Wait and Refile: If you believe a consumer proposal is still the best route, you can withdraw and wait to refile in the future. You may want to wait at least six months to demonstrate a change in circumstances, which could make the consumer proposal more appealing to creditors the second time around.
Bankruptcy Consideration: While it's a last resort, bankruptcy is an alternative that can provide relief from unsecured debts. It's important to understand that this will further hurt credit rating, but sometimes, it's the necessary step towards a fresh financial start.
Below is a summary of the alternatives:
Bankruptcy:
Eliminates most unsecured debts.
Typically offers creditors 10-15 cents on the dollar.
Administered by an LIT, can lead to discharge in 9 to 36 months. Debt Settlement or Consolidation:
Negotiate to pay a lump sum less than the total amount owed.
Consolidate debts into a single loan with potentially lower interest rates. Credit Counseling:
Work with a counsellor to create a debt management plan.

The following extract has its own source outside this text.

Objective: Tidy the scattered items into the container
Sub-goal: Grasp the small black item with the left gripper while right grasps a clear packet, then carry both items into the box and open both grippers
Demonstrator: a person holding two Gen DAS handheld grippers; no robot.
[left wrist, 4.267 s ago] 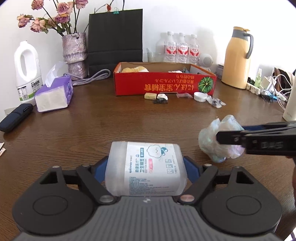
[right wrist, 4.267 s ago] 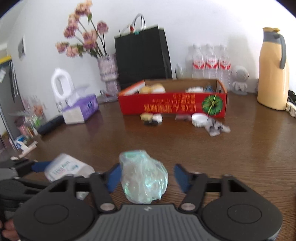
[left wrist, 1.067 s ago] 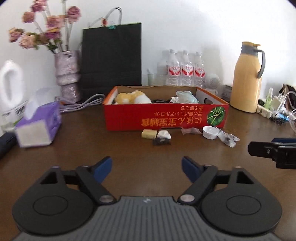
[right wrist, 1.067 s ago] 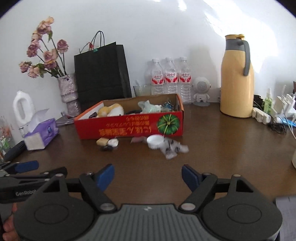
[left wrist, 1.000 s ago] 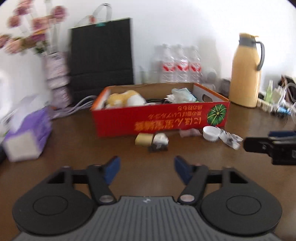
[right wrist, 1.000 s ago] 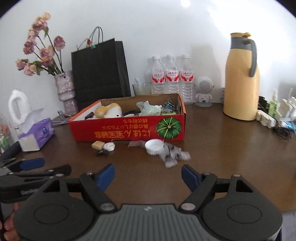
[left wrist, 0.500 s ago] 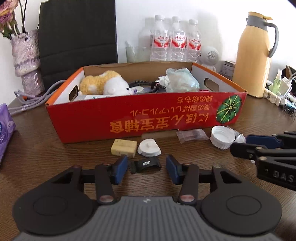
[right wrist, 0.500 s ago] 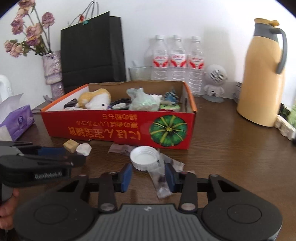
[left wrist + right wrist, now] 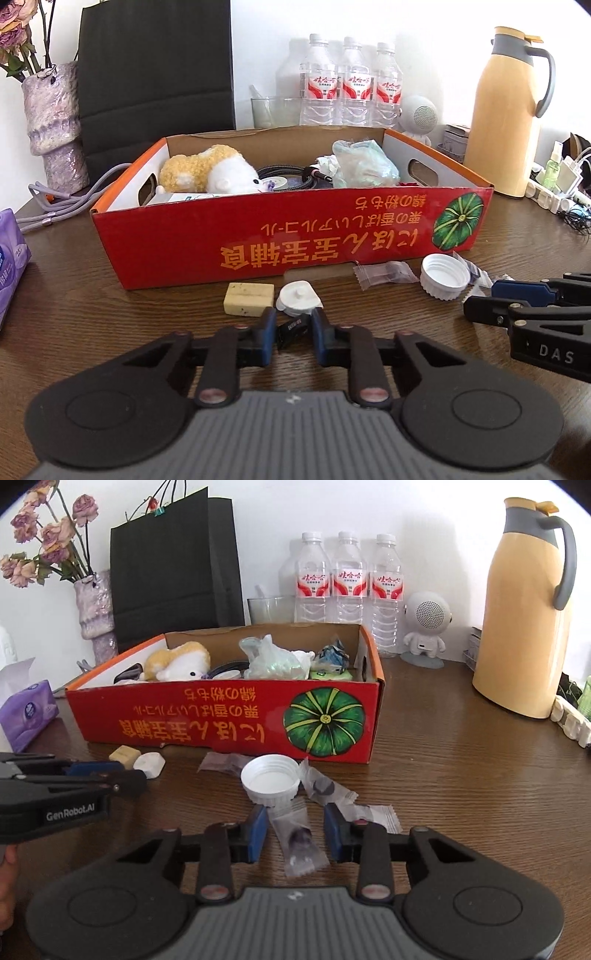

This may include negotiating with creditors for reduced payments or interest rates.
Conclusion
The consumer proposal process is usually straightforward, and your initial offer to your creditors will be accepted. However, when your creditors vote against your proposal, it could be rejected. Therefore, working with a Licensed Insolvency Trustee, they can speak with the creditors and see what they will require to vote in favour.